» **Your instructions**: When a line of the records below contains the string "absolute", copy that whole line.

» **Provided data**:
-=-=-
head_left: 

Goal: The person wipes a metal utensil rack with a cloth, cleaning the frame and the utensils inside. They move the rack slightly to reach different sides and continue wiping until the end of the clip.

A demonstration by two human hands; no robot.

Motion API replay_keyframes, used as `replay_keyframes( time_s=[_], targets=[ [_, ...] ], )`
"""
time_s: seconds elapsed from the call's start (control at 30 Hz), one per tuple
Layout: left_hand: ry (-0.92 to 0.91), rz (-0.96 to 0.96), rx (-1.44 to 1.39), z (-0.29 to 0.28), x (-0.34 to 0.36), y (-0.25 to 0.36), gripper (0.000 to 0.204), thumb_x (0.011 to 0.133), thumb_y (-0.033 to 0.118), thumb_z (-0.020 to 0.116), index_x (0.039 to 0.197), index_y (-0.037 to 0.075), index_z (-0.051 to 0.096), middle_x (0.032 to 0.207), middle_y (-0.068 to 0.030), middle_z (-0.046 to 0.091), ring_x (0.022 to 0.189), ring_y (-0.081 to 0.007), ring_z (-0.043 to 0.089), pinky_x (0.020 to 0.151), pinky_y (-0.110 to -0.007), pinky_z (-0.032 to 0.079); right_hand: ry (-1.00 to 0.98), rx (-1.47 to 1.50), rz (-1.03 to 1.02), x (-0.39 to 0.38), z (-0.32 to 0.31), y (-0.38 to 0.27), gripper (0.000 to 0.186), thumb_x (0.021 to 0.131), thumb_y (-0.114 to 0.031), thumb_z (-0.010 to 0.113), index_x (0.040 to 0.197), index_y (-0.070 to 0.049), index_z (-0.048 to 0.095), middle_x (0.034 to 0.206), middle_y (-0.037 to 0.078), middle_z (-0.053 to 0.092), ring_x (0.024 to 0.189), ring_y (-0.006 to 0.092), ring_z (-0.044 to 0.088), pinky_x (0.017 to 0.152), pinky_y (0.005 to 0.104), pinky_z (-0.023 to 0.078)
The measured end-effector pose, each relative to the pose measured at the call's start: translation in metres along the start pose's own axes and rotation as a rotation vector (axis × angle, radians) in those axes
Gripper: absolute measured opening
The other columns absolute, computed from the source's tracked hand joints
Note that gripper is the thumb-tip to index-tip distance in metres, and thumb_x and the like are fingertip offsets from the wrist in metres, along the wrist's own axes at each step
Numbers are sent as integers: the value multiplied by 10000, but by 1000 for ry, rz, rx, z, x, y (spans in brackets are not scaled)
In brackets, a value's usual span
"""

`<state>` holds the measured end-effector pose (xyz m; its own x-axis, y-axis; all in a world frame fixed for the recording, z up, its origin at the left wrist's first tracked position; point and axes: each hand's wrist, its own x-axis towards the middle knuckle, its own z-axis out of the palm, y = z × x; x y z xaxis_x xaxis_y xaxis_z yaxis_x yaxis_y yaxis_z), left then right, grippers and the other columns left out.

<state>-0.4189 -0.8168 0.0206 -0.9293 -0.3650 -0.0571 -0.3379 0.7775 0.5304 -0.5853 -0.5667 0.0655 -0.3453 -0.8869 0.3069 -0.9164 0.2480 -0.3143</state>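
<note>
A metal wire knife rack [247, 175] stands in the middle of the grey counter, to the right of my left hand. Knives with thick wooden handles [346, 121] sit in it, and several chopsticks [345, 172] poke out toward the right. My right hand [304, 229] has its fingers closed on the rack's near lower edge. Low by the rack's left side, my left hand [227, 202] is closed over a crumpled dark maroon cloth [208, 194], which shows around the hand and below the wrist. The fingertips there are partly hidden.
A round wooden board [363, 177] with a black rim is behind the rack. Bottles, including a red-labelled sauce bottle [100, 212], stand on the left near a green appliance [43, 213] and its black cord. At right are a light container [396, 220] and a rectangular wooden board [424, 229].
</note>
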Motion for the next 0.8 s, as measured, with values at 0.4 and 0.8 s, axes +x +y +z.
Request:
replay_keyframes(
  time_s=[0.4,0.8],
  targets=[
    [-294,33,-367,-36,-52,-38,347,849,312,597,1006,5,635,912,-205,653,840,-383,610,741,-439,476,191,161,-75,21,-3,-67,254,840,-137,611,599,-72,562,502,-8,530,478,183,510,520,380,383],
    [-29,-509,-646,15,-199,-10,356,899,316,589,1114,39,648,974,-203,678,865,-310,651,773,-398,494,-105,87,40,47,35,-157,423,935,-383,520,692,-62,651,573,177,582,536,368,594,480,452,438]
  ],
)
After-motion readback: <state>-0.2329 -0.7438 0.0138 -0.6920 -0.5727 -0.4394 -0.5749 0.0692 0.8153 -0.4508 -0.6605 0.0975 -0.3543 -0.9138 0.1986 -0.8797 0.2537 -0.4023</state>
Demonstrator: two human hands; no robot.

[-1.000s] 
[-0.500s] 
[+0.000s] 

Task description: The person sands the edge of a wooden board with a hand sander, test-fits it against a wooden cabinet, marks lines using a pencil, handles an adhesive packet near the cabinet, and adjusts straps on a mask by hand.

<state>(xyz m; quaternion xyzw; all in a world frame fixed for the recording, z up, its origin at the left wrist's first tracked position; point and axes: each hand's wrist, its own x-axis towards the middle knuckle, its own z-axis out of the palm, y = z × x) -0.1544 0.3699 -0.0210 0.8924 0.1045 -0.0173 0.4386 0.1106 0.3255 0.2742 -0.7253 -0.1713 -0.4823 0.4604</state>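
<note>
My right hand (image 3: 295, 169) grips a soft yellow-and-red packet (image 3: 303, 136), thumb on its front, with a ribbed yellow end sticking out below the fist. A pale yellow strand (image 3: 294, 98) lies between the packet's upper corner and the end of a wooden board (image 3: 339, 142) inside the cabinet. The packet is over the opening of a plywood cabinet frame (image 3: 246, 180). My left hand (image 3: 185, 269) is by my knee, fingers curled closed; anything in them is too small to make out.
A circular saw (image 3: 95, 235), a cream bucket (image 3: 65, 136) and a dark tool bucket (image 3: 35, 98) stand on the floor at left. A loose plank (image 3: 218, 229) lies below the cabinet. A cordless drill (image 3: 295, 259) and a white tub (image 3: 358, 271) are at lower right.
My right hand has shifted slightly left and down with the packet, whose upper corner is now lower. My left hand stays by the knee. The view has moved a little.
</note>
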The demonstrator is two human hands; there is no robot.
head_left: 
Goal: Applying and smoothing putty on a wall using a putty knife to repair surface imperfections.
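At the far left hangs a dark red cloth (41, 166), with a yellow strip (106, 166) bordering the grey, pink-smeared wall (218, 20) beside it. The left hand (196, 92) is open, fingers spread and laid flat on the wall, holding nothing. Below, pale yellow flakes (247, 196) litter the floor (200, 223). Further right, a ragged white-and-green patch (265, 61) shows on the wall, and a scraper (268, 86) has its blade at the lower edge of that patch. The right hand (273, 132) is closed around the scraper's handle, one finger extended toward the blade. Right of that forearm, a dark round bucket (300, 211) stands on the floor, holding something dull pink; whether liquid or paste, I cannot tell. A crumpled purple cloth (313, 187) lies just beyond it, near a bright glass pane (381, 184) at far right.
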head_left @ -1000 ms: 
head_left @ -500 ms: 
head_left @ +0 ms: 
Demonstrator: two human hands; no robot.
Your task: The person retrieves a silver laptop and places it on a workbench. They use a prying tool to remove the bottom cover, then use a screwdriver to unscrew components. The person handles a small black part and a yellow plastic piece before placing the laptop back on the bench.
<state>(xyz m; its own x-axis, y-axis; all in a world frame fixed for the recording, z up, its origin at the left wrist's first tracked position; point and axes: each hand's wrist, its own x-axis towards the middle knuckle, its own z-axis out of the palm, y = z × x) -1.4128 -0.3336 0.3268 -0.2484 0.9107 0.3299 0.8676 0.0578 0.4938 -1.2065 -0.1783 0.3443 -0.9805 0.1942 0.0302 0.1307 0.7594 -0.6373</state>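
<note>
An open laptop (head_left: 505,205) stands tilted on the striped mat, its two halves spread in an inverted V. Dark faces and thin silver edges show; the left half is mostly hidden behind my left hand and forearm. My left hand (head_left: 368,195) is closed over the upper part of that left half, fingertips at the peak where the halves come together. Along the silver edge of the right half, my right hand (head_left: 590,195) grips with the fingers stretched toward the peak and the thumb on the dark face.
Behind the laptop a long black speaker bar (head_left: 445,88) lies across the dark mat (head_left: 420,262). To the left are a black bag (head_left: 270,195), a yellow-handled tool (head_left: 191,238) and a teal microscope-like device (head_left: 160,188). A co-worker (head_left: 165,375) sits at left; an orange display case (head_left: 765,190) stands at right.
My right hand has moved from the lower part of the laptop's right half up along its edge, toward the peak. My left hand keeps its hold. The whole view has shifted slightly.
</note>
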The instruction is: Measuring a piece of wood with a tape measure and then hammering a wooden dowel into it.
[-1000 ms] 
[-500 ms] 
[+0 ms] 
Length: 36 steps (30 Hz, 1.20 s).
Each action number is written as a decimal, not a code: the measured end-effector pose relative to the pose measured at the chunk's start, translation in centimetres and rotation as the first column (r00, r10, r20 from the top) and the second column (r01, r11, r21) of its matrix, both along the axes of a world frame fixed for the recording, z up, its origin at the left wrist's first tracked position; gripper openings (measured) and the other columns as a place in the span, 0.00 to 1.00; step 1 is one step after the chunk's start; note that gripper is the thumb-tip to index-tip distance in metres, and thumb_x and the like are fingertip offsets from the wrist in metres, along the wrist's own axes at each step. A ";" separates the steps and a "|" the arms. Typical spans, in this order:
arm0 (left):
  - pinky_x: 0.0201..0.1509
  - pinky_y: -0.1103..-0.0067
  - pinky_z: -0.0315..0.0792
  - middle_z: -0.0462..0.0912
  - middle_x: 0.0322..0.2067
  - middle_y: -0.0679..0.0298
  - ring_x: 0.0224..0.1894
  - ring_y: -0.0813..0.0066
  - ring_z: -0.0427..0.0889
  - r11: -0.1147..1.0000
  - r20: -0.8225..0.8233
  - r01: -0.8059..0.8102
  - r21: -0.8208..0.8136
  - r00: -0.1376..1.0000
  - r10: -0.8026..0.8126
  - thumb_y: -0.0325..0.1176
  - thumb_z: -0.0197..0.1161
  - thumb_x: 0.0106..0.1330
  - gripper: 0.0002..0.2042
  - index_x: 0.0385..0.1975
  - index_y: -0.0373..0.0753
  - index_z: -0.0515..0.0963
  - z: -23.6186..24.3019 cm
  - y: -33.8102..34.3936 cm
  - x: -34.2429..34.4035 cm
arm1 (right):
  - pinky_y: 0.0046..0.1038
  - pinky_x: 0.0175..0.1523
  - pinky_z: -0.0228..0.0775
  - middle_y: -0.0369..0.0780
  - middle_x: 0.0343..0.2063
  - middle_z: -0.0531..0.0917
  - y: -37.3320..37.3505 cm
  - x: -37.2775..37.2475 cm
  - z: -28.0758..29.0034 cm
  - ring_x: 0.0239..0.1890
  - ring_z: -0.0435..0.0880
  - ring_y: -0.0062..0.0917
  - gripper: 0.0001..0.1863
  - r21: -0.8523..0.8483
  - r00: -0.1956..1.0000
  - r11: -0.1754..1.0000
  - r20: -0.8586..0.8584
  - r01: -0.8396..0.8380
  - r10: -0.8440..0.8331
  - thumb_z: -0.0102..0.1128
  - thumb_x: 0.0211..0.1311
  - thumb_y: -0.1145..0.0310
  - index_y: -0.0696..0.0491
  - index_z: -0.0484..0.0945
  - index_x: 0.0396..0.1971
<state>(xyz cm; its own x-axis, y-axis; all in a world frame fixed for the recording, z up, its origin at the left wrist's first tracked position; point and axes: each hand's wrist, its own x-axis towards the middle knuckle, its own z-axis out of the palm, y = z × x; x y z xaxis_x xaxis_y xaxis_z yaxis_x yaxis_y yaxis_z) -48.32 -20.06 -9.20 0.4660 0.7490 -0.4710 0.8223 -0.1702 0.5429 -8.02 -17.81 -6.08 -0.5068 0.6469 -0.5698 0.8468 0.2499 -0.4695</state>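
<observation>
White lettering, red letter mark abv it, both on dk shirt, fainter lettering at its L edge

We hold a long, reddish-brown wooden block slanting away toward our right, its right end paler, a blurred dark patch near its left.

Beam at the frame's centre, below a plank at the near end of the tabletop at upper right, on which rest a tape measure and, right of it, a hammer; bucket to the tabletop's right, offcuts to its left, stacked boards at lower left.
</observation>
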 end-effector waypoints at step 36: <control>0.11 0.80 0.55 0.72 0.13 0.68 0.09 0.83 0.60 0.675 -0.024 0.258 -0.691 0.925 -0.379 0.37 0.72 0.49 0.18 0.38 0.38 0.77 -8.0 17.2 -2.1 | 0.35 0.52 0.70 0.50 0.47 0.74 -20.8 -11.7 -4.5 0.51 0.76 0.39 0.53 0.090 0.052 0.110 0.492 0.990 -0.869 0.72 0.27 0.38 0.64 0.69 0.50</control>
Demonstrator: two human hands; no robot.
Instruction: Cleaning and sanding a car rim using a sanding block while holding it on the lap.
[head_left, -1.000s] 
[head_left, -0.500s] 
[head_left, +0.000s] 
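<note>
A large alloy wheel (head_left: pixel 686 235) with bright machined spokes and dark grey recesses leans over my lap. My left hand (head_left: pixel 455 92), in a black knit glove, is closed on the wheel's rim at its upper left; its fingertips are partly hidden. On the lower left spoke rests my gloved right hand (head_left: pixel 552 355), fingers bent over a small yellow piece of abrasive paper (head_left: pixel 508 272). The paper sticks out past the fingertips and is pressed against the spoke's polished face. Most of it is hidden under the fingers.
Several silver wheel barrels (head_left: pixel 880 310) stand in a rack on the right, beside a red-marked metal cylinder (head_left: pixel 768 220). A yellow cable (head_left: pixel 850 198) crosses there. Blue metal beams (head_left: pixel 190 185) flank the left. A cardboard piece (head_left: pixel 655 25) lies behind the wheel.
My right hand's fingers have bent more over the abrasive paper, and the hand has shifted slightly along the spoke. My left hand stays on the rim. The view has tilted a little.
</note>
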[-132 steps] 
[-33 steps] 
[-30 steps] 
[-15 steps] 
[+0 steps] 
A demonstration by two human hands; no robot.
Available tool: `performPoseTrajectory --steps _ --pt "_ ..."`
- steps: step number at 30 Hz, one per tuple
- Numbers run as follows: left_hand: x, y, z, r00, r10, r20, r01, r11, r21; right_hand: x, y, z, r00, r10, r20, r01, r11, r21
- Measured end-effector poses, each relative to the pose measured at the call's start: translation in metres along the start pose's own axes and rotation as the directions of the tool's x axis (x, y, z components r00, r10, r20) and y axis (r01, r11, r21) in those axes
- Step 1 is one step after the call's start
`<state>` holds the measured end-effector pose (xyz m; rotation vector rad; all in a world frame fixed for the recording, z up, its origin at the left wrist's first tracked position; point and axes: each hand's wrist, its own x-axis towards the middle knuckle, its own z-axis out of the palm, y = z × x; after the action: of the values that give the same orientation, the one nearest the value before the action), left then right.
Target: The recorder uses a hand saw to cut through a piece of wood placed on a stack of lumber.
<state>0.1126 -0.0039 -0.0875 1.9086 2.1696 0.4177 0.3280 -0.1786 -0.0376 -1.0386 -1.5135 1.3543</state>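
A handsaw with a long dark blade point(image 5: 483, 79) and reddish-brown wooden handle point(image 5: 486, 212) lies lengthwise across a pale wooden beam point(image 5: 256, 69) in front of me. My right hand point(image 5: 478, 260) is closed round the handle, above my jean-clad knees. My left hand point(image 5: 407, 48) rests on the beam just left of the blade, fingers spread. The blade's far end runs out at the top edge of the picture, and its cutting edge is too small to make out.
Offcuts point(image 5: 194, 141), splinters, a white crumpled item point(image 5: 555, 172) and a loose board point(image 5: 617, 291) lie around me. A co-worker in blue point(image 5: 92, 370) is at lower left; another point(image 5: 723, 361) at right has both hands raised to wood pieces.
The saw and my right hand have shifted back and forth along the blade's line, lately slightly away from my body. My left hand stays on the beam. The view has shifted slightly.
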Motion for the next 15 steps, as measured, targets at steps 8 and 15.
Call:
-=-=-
» **Response to this task**:
Gripper: absolute measured opening
The other columns absolute, computed from the source's tracked hand joints

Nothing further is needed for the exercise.